Sabahattin Eyüboğlu, 1950’den sonra İstanbul Üniversitesi Edebiyat Fakültesi'nde Mukayeseli Türk-Fransız Edebiyatı ve Teknik Üniversite Tatbikî Güzel Sanatlar Okulu’nda Sanat Tarihi dersleri okutmuştur. 12 Mart Muhtırası'nda tutuklanarak eşi Magdelena Rufer ve pek çok yazar arkadaşıyla birlikte Maltepe Cezaevi’nde dört ay yatmıştır.
Üretken bir kalem olan Sabahattin Eyüboğlu; Tan, Ülkü, Ağaç, Aksu, İnsan, Köy Enstitüleri, Ataç, İmece, Tercüme, Ulus, Varlık, Yaprak, Yeditepe, Yeni Ufuklar, Yön, Kültür Haftası gibi süreli yayınlarda eğitim, edebiyat, şiir, medeniyet, sanat ve edebiyat üzerine makale, deneme ve eleştiri türlerinde pek çok yazılar kaleme almıştır.
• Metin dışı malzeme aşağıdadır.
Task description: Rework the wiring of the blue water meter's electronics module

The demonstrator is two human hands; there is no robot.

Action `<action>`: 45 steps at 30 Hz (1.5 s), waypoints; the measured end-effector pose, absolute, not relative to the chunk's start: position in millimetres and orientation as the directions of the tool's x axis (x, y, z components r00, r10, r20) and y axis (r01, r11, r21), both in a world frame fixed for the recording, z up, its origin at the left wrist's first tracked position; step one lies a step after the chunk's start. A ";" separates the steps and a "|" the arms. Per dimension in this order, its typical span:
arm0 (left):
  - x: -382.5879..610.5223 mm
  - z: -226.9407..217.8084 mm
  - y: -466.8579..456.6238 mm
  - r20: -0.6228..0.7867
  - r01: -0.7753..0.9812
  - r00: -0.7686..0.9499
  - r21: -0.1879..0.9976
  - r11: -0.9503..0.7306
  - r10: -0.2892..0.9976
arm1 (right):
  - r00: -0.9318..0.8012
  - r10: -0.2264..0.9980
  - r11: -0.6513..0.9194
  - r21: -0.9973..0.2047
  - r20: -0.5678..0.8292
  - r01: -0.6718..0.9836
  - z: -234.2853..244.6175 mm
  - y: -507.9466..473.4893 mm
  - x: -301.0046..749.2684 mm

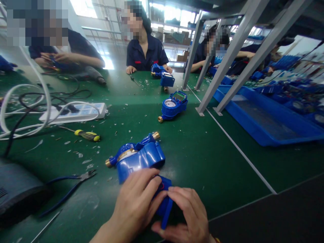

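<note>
Close to the front edge of the green table, a blue plastic housing (165, 184) sits between my two hands, a bit of red showing inside it. My left hand (138, 199) grips it from the left, thumb and fingers closed on its upper part. From the right, my right hand (188, 212) pinches a flat blue edge of the same piece. Just beyond my left hand lies a blue water meter (141, 155) on its side, with brass threaded ends. Farther off, another water meter (170, 105) shows its round dial and small display.
On the left are pliers (81, 177), a yellow-black screwdriver (87, 135), a white power strip (76, 113) with looping cables, and a dark grey machine (20, 192). Metal posts (225, 60) and a blue tray (265, 114) stand right. Several co-workers sit opposite.
</note>
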State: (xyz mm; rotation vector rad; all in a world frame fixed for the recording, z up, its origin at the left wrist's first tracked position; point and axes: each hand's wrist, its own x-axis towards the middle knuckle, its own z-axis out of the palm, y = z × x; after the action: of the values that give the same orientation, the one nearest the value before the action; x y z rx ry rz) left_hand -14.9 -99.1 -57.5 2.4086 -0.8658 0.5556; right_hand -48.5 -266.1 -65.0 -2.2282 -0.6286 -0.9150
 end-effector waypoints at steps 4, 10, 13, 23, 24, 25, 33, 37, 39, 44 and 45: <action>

On parmağında on marifet olan ender şahsiyetlerden biri olan Sabahattin Eyüboğlu film ve belgesel sahasında da özgün çalışmalar ortaya koymuştur. Kısa metrajlı filmler ve eski Anadolu uygarlıkları üzerine belgeseller hazırlamıştır. "Hitit Güneşi, Anadolu Ormanları, Siyah Kalem, Karanlıkta Renkler, Göreme, Nemrut Dağı Tanrıları, Surnâme, Anadolu'da Roma Mozaikleri, Anadolu Yolları, Yaşamak İçin, Eski Antalya'nın Suları, Ana Tanrıça, Karagözün Dünyası, Saklı Kilise, Renk Duvarları" bunlardan başlıcalarıdır.
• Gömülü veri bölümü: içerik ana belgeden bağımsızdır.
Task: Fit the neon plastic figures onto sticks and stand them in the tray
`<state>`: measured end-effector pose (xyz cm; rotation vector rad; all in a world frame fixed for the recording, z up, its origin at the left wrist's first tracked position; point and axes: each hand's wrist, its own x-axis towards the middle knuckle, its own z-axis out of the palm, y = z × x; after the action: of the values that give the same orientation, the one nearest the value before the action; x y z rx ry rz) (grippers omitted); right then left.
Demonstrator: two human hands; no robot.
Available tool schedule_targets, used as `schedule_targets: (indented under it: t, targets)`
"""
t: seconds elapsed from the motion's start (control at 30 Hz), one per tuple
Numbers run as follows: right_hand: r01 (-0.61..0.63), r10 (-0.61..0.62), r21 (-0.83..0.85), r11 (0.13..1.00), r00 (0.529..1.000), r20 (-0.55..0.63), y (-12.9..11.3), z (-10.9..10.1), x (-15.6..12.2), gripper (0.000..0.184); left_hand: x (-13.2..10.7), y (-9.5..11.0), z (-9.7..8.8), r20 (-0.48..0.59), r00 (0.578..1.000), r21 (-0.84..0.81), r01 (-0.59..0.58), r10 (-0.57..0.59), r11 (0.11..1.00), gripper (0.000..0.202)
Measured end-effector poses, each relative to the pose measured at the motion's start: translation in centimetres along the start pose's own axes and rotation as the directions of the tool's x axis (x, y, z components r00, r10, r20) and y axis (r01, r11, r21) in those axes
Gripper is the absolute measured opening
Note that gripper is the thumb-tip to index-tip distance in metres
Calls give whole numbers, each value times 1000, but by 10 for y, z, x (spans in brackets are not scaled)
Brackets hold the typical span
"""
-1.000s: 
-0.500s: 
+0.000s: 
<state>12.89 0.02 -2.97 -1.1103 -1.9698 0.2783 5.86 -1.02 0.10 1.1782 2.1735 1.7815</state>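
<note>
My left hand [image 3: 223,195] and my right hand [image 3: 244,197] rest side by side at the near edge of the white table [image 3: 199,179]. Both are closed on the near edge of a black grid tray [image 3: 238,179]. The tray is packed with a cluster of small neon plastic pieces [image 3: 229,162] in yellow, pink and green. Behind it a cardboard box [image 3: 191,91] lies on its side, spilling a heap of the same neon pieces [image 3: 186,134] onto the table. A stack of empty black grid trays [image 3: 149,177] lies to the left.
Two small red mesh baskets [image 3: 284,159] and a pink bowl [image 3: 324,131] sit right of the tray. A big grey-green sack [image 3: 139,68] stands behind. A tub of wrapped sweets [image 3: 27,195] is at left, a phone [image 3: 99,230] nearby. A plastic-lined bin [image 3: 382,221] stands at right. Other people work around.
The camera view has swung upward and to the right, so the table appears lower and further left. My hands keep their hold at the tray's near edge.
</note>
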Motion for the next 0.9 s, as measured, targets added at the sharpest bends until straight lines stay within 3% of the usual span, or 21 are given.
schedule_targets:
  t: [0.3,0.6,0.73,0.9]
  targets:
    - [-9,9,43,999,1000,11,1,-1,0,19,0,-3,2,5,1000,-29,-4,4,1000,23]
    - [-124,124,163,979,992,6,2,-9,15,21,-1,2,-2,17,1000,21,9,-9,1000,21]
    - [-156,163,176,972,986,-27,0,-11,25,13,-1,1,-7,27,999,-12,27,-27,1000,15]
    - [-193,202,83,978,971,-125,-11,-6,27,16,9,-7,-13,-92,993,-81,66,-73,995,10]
Ömrünü aydınlanmakla ve aydınlatmakla geçiren münevver bir insan olan Eyüboğlu'nun yazı hayatını dört döneme ayırarak incelemek isabetli olur. Bunlar "1933'ten 1939 sonuna dek uzanan İstanbul dönemi yazıları, 1940-1947 Ankara dönemi yazıları, 1947-1952 Paris mektupları, 1957-1973 dönemi yazı ve çevirileri" diye sınıflandırılabilir.
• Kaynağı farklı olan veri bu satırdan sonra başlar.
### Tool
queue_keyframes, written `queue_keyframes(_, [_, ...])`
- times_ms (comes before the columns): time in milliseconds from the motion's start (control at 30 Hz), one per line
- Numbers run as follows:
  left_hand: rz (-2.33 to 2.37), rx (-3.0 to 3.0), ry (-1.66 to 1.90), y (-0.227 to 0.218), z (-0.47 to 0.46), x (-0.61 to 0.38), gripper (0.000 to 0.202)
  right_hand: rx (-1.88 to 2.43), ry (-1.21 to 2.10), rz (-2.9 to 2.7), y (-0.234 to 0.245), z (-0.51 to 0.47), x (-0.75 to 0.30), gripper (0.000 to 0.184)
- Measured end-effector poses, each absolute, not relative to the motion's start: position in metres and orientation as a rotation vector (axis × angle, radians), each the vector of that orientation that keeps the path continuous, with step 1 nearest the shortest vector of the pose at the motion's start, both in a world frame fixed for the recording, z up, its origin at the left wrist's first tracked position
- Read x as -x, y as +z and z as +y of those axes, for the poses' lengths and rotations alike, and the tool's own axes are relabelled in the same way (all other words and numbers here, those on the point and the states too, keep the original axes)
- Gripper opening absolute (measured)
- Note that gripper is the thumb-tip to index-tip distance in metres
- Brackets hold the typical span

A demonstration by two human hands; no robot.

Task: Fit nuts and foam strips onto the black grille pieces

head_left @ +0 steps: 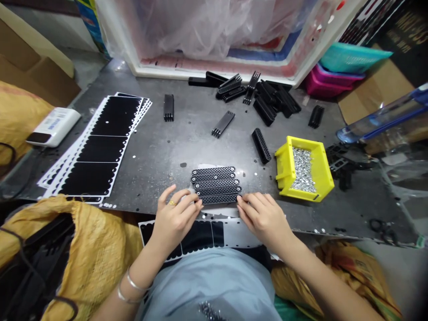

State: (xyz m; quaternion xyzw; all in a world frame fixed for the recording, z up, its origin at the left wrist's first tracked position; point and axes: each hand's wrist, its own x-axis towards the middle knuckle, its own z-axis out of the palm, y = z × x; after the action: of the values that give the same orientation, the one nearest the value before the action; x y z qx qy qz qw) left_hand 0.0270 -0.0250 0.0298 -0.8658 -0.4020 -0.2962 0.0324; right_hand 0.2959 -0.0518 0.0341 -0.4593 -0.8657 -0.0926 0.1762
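Pinching black strip (220, 199) at ends | left grip (179, 216), right grip (265, 216) | white device (55, 126): label (54, 118) illegible

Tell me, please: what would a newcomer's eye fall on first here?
A bright yellow bin of small silvery pieces stands out first, on the right of the dark table. Next, at the table's near edge, come the left hand and right hand, at opposite ends of black lattice strips.

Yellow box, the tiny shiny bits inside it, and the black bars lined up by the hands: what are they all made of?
Yellow box: probably plastic, with smooth, bright color all over and a molded-looking rim.
Shiny bits: likely metal, because they're silvery and glint.
Black bars: maybe hard plastic, dark with a molded-looking crisscross pattern, though painted metal is possible.
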Motion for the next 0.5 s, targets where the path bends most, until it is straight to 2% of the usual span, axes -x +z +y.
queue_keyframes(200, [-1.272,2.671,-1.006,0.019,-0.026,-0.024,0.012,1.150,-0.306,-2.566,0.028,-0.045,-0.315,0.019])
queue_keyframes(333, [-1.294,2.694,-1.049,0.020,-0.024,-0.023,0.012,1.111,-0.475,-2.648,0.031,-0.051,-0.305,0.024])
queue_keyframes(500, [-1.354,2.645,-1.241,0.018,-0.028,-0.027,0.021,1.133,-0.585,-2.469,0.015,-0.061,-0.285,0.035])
Eyüboğlu'nun iddialı olduğu ve özgün örnekler meydana getirdiği edebî türlerden biri de denemedir. Onun denemeleri bu türün Türk edebiyatındaki en özgün ve güzel örneklerini oluşturur. Başta "Mavi ve Kara" olmak üzere " Sanat Üzerine Denemeler", "Söz Sanatları", "Mavi I-II" bu alandaki iddialı eserlerdir. Bunlarla birlikte onun araştırma-inceleme alanındaki kitapları da yayımlandıkları dönemde ses getirmiştir. Bunlar arasında "Fransız Realizmi, Yunus Emre'ye Selâm, Pir Sultan Abdal, Anadolu Ormanları, Anadolu Yolları, Siyah Kalem, Hitit Güneşi, Avrupa Resminde Gerçeklik Duygusu, Köy Enstitüleri Üzerine, Fatih Albümüne Bakış, Yunus Emre, Saklı Kilise, Çağdaş Türk Edebiyatının Kıyıcığında" adlı eserleri sayabiliriz. Bu kitaplar bugün de ilgi duyanların ufkunu aydınlatmaktadır. Bütün bunlara onun "Türk Halk Bilmeceleri", "Şiirlerle Fransızca", "Gökyüzü Mavi Kaldı" adlı kitaplarını da eklediğimizde onun bıraktığı kültürel mirasın büyüklüğünü idrak edebiliriz.
Kültür hayatımıza birbirinden kıymetli eserler armağan eden Eyüboğlu; düşünceleriyle, isabetli tespit ve teşhisleriyle geniş kitleleri etkilemiş ödüllü bir yazardır. O, "Mavi ile Kara" adlı deneme kitabıyla Ataç Armağanı'nı, M. Ali Cimcoz'la birlikte yaptığı Platon'un Devlet'inin çevirisiyle de 1959'da Türk Dil Kurumu Çeviri Ödülü'nü kazanmıştır.